Club Gitmo

The reviews are mixed on President Obama’s Cairo speech. Many Muslims were, naturally, pleased by his outreach—not least for getting credit they do not deserve.

Others were less impressed, Christopher Hitchens among them:

Any person with the smallest pretense to cultural literacy knows that there is no such place or thing as “the Muslim world,” or, rather, that it consists of many places and many things. (It is precisely the aim of the jihadists to bring it all under one rulership preparatory to making Islam the world’s only religion.) But Obama said nothing about the schism between Sunni and Shiites, or about the argument over Sufism, or about Ahmadi and Ismaili forms of worship and practice. All this was conceded to the umma: the highly ideological notion that a person is first and foremost defined by their adherence to a religion and that all concepts of citizenship and rights take second place to this theocratic diktat. Nothing could be more reactionary.

Take the single case in which our president touched upon the best-known fact about the Islamic “world”: its tendency to make women second-class citizens. He mentioned this only to say that “Western countries” were discriminating against Muslim women! And how is this discrimination imposed? By limiting the wearing of the head scarf or hijab (a word that Obama pronounced as hajib—imagine the uproar if George Bush had done that). The clear implication was an attack on the French law that prohibits the display of religious garb or symbols in state schools. Indeed, the following day in Paris, Obama made this point even more explicitly.

But to the women who are compelled to dress according to the requirements of others, Obama had nothing to say at all, as if the only “right” at stake were the right to obey an instruction that is, in fact—if it matters—not found in the Quran. In Turkey, too, head scarves for women are outlawed in some contexts. Is this, too, Islamophobia? Does the president think that the veil and the burqa are also freely chosen fashion statements? This sort of naiveté is worrying, and it means that among the global Muslim audience, the wrong sort of people were laughing at us, while the ones who ought to be our friends and allies were shedding a disappointed tear.

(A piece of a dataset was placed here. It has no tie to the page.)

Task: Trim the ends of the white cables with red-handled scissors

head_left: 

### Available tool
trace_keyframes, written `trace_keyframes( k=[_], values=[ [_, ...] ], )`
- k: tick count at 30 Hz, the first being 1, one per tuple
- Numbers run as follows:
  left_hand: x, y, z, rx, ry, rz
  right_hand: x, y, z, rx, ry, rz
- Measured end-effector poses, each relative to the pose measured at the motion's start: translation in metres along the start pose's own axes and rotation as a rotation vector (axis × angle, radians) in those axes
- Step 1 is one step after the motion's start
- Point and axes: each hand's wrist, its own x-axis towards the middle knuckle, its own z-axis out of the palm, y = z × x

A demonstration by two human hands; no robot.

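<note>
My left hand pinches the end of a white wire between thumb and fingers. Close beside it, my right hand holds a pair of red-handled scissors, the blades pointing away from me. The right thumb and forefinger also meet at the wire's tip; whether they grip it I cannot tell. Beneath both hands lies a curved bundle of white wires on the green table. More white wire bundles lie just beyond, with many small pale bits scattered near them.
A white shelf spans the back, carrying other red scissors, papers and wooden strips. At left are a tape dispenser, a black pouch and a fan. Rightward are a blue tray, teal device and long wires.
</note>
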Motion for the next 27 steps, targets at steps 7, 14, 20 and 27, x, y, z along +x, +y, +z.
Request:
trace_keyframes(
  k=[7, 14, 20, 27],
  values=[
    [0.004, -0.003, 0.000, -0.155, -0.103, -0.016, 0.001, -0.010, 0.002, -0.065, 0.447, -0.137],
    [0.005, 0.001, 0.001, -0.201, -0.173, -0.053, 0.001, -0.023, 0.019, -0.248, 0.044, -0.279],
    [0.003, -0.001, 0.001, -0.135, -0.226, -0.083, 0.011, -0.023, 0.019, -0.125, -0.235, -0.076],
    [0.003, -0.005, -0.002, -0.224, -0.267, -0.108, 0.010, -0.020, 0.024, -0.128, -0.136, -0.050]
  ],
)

That’s very good—but I liked this unrelated anecdote about his visit to Guantanamo even more:

Nothing prepared me for the way in which the authorities at the camp have allowed the most extreme religious cultists among the inmates to be the organizers of the prisoners’ daily routine. Suppose that you were a secular or unfanatical person caught in the net by mistake; you would still find yourself being compelled to pray five times a day (the guards are not permitted to interrupt), to have a Quran in your cell, and to eat food prepared to halal (or Sharia) standards. I suppose you could ask to abstain, but, in such a case, I wouldn’t much fancy your chances. The officers in charge were so pleased by this ability to show off their extreme broad-mindedness in respect of Islam that they looked almost hurt when I asked how they justified the use of taxpayers’ money to create an institution dedicated to the fervent practice of the most extreme version of just one religion. To the huge list of reasons to close down Guantanamo, add this: It’s a state-sponsored madrasah.

If that were the reason Obama wanted to close Gitmo, I might understand. But the man who is a position to know better—on a whole range of issues—is too cowardly to stand up to his left-wing moonbat base and tell the truth. Instead, we get more mush from this wimp.

2 Comments »

  1. Obama’s Cairo Speech « I Think ^(Link)…… said,

    June 9, 2009 @ 10:11 am

    […] by Christopher Hitchens brought to us by Bloodthirsty Liberal Any person with the smallest pretense to cultural literacy knows that there is no such place or […]

  2. Martino said,

    June 9, 2009 @ 10:48 am

    Seriously. We ought to treat these bastards they way they want to treat the rest of the world. Either convert, or pay tribute or die.